Activity
Each line holding the string "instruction" is to be copied from the data.

Collection entries

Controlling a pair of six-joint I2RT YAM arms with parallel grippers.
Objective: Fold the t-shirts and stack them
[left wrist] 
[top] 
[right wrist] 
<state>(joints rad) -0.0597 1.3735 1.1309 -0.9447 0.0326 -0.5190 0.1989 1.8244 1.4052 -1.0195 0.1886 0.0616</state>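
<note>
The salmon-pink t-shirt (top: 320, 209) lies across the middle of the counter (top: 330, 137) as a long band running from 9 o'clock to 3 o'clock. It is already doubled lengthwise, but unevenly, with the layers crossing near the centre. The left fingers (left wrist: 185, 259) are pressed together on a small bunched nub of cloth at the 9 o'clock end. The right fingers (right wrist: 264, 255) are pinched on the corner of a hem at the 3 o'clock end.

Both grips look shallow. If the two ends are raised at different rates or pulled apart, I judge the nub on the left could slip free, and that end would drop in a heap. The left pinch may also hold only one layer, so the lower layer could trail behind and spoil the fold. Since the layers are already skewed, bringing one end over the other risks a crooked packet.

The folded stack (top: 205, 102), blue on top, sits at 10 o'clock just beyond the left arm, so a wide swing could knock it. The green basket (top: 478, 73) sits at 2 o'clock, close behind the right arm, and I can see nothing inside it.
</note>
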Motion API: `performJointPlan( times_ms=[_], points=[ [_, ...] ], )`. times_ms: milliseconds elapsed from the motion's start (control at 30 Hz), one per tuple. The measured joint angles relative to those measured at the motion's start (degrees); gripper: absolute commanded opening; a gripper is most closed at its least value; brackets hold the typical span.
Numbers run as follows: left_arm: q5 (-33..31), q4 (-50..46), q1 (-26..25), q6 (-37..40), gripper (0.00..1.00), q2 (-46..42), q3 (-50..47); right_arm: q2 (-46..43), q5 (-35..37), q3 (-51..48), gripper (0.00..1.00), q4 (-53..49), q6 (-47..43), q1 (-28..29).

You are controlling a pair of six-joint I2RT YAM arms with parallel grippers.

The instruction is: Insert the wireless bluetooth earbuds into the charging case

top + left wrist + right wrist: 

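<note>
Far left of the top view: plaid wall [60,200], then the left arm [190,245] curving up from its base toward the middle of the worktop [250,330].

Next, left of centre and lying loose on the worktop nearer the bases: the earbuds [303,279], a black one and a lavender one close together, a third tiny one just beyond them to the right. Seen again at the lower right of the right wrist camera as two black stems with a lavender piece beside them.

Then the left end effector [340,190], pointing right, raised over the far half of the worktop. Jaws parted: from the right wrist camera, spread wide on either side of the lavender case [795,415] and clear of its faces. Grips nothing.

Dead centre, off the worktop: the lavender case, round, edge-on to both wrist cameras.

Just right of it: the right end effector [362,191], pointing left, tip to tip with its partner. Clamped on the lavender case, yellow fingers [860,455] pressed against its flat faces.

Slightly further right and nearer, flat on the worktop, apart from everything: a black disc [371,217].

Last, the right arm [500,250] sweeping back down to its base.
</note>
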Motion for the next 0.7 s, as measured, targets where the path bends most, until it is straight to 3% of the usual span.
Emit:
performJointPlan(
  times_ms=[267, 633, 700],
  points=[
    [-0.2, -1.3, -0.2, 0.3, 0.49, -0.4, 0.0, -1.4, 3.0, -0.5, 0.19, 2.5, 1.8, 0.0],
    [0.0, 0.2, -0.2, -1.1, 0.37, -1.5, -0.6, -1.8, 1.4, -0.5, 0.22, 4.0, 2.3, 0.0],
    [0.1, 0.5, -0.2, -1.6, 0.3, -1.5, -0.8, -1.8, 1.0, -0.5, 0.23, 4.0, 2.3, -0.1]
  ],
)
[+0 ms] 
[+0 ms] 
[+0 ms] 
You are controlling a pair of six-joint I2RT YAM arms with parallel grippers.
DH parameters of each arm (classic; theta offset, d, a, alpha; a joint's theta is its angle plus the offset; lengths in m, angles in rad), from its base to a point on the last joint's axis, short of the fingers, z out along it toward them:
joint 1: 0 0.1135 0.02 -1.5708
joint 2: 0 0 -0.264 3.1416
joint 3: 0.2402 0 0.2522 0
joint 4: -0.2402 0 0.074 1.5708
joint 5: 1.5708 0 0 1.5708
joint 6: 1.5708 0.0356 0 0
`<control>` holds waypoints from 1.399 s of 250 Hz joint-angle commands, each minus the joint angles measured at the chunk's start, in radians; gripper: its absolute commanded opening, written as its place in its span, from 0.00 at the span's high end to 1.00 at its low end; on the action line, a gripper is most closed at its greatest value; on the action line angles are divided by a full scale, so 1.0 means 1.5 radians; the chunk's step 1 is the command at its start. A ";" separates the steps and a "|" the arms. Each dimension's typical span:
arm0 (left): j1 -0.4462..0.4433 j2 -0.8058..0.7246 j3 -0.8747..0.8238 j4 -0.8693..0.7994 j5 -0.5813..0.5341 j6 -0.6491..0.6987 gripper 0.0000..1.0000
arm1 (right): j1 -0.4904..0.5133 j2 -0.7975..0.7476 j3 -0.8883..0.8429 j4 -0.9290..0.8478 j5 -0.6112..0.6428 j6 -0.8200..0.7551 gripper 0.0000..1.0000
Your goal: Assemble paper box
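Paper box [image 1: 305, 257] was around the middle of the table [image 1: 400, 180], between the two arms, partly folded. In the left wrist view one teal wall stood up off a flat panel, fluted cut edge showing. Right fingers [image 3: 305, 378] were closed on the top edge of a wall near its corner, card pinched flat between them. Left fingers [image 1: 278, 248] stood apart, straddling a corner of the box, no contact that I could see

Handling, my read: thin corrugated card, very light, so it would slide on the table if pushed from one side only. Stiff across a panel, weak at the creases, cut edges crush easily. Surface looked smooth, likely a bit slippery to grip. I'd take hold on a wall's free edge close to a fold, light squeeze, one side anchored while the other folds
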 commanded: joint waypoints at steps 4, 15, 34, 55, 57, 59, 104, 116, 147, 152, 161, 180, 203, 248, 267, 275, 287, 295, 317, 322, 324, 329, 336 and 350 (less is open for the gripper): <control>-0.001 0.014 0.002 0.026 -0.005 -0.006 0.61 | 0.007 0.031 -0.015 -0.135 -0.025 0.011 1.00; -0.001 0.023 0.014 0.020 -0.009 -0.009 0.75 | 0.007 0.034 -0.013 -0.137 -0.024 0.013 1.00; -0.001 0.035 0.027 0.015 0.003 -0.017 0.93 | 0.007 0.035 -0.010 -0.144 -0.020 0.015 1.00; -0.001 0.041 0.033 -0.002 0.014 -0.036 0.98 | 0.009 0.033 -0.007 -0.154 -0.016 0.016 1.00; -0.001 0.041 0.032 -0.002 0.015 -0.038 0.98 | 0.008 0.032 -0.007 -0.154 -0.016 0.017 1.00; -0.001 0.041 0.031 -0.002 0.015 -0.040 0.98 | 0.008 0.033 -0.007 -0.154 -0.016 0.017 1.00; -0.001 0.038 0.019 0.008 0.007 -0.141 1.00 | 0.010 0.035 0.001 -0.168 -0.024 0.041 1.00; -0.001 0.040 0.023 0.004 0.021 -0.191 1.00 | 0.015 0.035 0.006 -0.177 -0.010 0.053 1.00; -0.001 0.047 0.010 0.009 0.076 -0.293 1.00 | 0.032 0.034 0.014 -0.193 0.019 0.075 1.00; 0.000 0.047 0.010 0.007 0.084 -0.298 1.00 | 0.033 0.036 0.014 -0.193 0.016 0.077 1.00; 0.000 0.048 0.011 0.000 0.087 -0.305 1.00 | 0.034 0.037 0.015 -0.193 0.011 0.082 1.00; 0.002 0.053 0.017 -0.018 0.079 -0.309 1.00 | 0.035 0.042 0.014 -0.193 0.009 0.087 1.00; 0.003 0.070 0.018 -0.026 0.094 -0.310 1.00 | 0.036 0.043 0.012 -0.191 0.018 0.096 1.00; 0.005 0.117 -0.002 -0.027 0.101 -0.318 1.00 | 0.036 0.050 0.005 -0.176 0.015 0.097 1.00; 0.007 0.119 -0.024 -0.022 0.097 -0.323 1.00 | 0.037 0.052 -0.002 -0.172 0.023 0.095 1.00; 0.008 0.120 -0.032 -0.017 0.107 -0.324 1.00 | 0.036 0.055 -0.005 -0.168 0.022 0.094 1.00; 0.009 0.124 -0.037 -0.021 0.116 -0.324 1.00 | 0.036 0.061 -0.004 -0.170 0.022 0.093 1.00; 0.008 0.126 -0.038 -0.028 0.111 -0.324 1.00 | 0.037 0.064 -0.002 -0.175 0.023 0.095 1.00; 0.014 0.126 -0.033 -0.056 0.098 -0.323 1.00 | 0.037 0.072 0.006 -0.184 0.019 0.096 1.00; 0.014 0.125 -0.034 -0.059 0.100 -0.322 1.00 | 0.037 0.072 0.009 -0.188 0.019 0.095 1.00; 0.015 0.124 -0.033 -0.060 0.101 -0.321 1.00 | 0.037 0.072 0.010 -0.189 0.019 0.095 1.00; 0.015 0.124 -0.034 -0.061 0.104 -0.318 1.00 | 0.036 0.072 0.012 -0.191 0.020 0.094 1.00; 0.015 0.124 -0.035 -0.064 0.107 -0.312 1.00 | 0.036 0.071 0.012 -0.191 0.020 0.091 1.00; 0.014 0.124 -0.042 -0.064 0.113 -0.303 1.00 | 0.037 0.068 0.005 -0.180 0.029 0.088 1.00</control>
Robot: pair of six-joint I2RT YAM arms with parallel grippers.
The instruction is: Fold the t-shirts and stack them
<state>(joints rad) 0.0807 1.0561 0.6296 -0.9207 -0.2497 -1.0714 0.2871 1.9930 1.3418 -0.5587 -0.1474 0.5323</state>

Answer section
The instruction is: Insert the wireless bluetooth earbuds into the charging case
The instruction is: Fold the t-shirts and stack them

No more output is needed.